His eyes are so big. Big and beautiful.
“How can we break it…? I want to… I want to break it with you… Everyone and everything is so stupid, I hate it. I hate it! They treat us so bad, they take away everything that’s good and make everything so so lonely…”
He trails off and I grip his hand and he squeezes back hard. His face is pale as he finds his next question.
“Are… are we going to kill somebody?”
I laugh, “No, dude. That’s the thing, right? Killing them would just make them stronger. They’d be martyrs and icons in their, in their crusade. We have to take away what really matters to them, what they’re really afraid of.”
“And what’s that?”
“We’re here.”
Out of the duffel bag comes a pair of shovels. The rain really was perfect. Soil’s a bit looser, not hard and dry. Takes a while anyway. Talking while we work, a whisper just above the metal-on-dirt sounds.

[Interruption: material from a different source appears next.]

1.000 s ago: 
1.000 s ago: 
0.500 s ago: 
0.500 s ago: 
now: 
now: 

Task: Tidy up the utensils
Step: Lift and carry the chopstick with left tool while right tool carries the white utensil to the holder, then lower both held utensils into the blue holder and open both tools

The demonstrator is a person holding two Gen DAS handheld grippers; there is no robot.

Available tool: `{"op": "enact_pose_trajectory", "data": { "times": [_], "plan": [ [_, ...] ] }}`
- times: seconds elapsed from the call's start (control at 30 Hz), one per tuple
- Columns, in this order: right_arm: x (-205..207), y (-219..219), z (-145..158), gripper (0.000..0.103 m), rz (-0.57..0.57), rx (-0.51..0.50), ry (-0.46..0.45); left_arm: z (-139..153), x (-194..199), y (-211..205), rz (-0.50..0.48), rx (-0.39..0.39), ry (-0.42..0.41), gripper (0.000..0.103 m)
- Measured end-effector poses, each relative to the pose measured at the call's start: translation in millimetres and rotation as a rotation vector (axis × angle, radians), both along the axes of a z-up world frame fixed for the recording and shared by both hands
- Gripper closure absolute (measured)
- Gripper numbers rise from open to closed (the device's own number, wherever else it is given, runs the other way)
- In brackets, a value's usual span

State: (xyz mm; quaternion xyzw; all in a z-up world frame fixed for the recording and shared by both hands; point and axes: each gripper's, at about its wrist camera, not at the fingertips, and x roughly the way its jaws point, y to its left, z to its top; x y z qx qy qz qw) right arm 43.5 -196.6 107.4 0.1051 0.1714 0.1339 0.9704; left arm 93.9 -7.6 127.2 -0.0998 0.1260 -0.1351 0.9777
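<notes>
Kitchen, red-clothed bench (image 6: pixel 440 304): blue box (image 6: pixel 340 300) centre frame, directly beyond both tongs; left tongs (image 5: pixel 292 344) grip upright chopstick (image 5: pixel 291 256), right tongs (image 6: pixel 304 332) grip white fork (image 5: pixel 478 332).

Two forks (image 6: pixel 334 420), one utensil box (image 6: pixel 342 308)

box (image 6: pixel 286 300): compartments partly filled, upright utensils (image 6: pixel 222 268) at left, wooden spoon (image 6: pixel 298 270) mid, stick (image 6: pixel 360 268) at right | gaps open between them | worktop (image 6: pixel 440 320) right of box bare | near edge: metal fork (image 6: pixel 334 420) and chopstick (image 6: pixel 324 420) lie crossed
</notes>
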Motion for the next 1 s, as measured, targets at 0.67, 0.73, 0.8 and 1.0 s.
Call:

“They have this place, this church or whatever, in Europe. Inside, everything’s decorated in bones. In human bones. Pyramids of skulls stacked on top of each other. Ribs and legs and arms shaped into crests, symbols of this place. When people talk about the desecration of the dead, this kind of thing… they might be shocked by it at first, but it’s for Art or God or some other thing that makes it okay. It’s for something. It doesn’t matter anymore who those people were because it was thousands of years ago and anyway they’re part of this great thing now, this symbol of faith and reflection on morality or whatever. You have to see they don’t really care about the dead. The dead are only useful if they serve the project of society. No matter what anyone does in their life to fight against the way the world is, in death their soul will get cannibalized to feed the myths, the soul of society. Even us, even people like us, if we let them. They take our deaths from us. Our names, who and what we were, they erase it in stone. But we can erase them too.”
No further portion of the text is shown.